Yo permanecí junto a ella.
Cada vez que despertaba, buscaba mi mano antes de abrir completamente los ojos.
Cada vez que la encontraba, respiraba más despacio.
Cada vez que volvía a dormirse, yo observaba su pecho subir y bajar hasta que me dolían los ojos.
No intenté fingir que estaba tranquila.
Tampoco le dije que todo iba a estar bien.
Después de lo ocurrido, esa clase de promesa me parecía demasiado grande.
Le prometí algo más concreto.
—Nadie va a hablar por ti mientras puedas hablar tú.
Ella me miró.
—¿Y si no puedo?
—Entonces voy a esperar hasta que puedas, siempre que sea seguro esperar.
Asintió.
Esa fue nuestra nueva regla.
No nació de una gran declaración.
Nació de lo que acabábamos de perder por unas horas: su derecho a ser escuchada dentro de su propio cuerpo.
Con el paso de las horas su voz fue recuperando fuerza y su relato permaneció igual en lo esencial.
No añadió conversaciones perfectas.
No inventó nombres de personas que no podía identificar.
No dijo haber visto lo que tenía los ojos cerrados para ver.
Repitió únicamente aquello que podía sostener.
Sintió que le buscaron el pulso.
Escuchó que todavía existía.
Después escuchó movimiento de papeles y referencias a declararla muerta.
Reconoció la voz.
Era la del médico.
Cuando le pregunté qué había sentido al oírlo, tardó en responder.
—Pensé que si lograba mover algo, se darían cuenta.
—¿Qué intentaste mover?
—Todo.
Se miró las manos.
—No se movía nada.
Eso fue peor para mí que cualquier grito.
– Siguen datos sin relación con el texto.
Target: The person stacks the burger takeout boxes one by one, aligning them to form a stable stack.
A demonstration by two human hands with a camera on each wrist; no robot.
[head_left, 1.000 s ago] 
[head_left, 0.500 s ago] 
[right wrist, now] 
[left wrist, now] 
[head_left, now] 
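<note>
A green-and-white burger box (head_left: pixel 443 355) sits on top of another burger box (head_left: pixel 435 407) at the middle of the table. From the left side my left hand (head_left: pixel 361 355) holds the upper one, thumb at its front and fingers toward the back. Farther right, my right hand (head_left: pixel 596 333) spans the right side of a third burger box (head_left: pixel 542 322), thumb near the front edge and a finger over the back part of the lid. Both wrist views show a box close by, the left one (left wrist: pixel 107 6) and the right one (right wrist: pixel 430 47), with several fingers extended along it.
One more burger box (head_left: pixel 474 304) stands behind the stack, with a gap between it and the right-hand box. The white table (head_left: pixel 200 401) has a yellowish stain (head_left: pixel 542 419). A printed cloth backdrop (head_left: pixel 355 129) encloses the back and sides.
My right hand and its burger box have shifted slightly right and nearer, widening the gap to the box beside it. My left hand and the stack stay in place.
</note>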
Imaginarla luchando por dentro mientras por fuera parecía ausente me obligó a apartar la mirada.
Ella se dio cuenta.
—Mamá.
—Aquí estoy.
—No vuelvas al ataúd en tu cabeza.
La miré sorprendida.
—¿Cómo sabes que estoy pensando en eso?
—Porque yo también.
Nos quedamos calladas unos segundos.
Luego acercó el vaso.
—Dame agua.
Se lo pasé.
Bebió.
Lo sostuvo ella misma.
Ese gesto terminó significando más para mí que cualquier documento.